ASSIGNED TASK: In the records below, find the line that contains "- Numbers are" and the line that contains "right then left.", then retype exactly those two lines and every line between them.

Excerpts from a dataset:
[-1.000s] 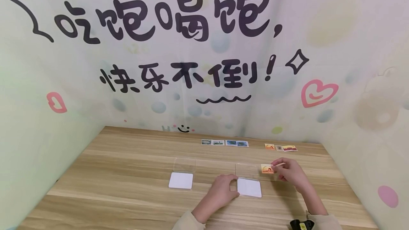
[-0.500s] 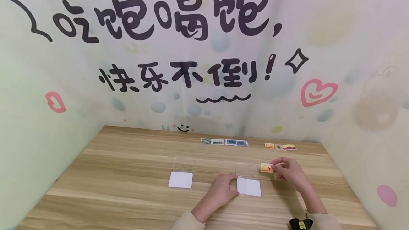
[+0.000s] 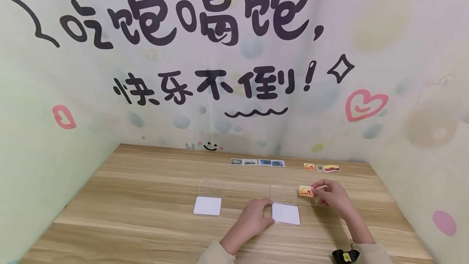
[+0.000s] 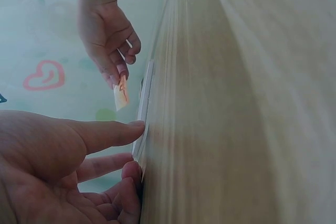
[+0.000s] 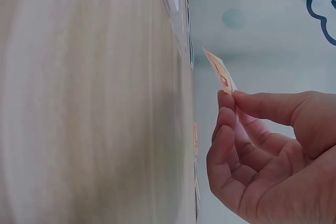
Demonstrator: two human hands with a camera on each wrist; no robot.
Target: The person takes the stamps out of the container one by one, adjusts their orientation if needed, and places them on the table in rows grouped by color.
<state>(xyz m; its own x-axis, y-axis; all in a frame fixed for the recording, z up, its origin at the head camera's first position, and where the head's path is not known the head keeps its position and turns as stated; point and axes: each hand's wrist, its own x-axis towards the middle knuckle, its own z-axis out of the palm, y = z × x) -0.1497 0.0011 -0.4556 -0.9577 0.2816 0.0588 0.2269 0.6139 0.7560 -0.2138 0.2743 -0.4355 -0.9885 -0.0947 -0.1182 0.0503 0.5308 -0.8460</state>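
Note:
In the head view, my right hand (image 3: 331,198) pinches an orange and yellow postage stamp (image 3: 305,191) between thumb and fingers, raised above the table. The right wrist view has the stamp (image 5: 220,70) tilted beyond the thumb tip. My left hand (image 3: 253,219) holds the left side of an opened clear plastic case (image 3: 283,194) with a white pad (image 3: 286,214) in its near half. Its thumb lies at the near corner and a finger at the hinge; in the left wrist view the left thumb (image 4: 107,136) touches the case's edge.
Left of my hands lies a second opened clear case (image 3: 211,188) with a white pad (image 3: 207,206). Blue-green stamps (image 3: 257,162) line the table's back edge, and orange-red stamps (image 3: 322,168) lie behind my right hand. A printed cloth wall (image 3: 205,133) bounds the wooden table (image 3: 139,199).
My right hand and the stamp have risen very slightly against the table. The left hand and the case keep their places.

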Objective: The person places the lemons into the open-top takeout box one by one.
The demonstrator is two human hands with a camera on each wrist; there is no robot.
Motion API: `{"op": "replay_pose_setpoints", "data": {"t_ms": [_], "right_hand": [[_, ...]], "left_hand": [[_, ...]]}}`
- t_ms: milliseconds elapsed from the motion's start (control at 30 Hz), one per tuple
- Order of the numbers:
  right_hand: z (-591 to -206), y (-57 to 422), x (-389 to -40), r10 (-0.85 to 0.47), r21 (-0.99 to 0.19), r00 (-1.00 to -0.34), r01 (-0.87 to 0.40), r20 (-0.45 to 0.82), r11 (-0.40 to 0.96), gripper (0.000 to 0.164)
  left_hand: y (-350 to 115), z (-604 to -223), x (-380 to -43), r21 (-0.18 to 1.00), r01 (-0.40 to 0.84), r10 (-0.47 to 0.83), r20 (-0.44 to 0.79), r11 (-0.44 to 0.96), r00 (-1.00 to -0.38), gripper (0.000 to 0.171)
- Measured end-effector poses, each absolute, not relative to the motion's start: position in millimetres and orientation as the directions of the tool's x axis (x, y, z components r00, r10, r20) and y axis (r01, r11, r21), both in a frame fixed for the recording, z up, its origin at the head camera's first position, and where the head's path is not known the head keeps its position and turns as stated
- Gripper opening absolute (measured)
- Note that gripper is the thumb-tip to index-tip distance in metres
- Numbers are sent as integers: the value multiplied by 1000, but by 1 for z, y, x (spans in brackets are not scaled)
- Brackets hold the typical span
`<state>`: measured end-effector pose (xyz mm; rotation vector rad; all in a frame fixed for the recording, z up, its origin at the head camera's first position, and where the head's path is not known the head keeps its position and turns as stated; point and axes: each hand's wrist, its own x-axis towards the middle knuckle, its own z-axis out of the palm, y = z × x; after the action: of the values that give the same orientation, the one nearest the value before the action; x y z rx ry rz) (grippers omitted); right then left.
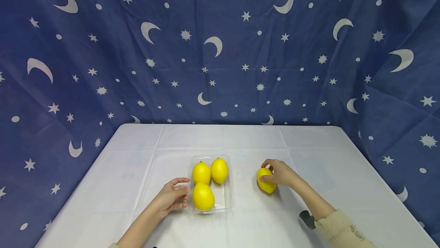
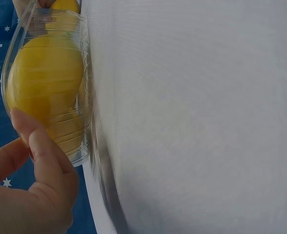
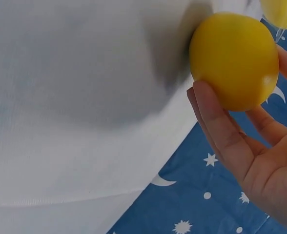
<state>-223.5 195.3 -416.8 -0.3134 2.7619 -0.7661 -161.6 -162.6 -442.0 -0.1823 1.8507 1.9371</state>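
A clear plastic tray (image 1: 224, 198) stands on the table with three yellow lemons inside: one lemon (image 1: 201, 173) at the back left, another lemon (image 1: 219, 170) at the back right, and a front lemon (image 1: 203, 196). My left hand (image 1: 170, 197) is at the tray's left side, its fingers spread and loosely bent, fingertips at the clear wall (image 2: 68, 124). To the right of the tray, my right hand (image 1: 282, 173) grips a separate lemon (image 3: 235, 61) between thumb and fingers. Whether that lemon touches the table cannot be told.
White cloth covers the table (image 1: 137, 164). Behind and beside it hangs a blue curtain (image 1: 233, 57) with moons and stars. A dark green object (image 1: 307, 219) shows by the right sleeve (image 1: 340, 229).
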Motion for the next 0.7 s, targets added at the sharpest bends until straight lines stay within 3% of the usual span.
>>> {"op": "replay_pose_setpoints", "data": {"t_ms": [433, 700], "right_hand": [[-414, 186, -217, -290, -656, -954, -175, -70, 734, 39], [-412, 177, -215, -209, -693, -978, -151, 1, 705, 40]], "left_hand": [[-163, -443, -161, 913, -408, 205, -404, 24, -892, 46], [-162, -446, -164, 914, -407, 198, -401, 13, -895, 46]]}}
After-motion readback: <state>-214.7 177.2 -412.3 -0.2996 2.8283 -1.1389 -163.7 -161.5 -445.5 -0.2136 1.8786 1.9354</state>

ANSWER FOR THIS EXERCISE:
- Numbers are sent as integers: the value multiplied by 1000, but by 1 for z, y, x (spans in brackets are not scaled)
- Brackets hold the typical span
`<state>`: measured end-effector pose (xyz mm; rotation vector rad; all in a frame fixed for the recording, z up, its origin at the head camera's first position, and where the head's path is not known the head keeps its position and turns as stated; point and axes: each hand's wrist, its own x-axis towards the middle knuckle, its own z-axis out of the palm, y = z × x; after the action: of the values that give the same orientation, the one nearest the value before the action; x y z rx ry rz) (grippers omitted); right then left.

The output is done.